Microsoft claims its image captioning system is more accurate than humans

Microsoft's AI-powered system for generating image caption is now integrated into Azure's computer vision service, and it's billed as being more accurate in describing images than people.

Microsoft today announced the availability of its artificial intelligence-based technology for image captioning via the Azure Cognitive Services. The company also claims the system can now describe images as well as humans do.

The new milestone should help developers improve accessibility in their own applications. With AI-powered image captioning, users can view important content in images like those in search results and photos in a presentation, for example. The software giant cautioned, however, that results may not be perfect all the time.
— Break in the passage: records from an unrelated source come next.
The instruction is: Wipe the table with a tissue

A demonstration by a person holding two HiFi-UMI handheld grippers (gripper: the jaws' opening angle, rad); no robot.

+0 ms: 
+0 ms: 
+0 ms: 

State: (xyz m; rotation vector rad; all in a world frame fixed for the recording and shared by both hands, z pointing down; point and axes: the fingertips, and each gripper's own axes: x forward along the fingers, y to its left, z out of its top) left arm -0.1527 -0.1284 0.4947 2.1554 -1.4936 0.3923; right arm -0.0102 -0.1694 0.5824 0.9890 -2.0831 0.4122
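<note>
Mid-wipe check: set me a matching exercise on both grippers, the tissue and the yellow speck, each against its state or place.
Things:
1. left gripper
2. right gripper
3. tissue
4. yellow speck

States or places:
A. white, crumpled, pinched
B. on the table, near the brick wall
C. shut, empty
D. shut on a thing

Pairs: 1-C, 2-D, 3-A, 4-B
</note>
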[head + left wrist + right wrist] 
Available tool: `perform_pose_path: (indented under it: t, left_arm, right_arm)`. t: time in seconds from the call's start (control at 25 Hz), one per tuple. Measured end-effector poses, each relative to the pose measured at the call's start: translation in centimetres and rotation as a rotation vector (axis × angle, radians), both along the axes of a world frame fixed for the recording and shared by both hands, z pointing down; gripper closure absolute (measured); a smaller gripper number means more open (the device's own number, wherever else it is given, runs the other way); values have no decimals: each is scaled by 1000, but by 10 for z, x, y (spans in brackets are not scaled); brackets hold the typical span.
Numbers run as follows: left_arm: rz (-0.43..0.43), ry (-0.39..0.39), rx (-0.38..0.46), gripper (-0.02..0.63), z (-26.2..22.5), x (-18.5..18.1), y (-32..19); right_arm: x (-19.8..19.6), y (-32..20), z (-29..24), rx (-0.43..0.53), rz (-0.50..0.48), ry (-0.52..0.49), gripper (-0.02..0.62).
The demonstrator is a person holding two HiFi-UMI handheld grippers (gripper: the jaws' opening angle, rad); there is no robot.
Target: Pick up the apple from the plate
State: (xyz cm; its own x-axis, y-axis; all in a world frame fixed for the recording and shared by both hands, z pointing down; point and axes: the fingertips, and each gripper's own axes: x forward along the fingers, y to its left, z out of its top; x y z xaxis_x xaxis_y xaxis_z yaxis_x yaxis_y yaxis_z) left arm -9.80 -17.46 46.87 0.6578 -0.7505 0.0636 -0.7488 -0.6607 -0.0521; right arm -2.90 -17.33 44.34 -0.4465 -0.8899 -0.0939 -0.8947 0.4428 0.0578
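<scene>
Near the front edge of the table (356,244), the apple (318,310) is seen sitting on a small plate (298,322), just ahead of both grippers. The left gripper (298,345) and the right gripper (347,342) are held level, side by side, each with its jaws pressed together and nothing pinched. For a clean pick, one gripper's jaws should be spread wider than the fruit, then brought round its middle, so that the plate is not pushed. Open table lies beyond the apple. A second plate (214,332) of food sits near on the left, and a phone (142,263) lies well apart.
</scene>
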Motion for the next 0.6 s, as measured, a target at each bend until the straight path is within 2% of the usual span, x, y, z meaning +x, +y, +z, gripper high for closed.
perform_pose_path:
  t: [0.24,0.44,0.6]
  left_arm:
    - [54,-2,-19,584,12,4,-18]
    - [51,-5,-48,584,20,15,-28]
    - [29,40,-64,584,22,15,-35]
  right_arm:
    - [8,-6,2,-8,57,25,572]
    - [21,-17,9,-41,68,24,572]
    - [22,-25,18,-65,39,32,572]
More importantly, Saqib Shaikh, a software engineering manager with Microsoft’s AI platform group, said image captioning can help people with visual disabilities by generating a photo description, commonly referred to asalt text, in a web page or document. His team also uses the system in the Seeing AI talking camera app to describe photos for people who are blind or have low vision.

Shaikh said:

“Ideally, everyone would include alt text for all images in documents, on the web, in social media – as this enables people who are blind to access the content and participate in the conversation. But, alas, people don’t. So, there are several apps that use image captioning as way to fill in alt text when it’s missing.”

Microsoft also claims the new system is two times better than the image captioning model that's been in use since 2015. And it was able to produce captions that "were more descriptive and accurate" than the ones created by real people for the same images.

Later this year, the image captioning technology will also be incorporated into Microsoft Word and Outlook for Windows and Mac, and into PowerPoint for Windows, Mac, and the web. It will be interesting to see by then how the system works in the real world compared with competing AI models.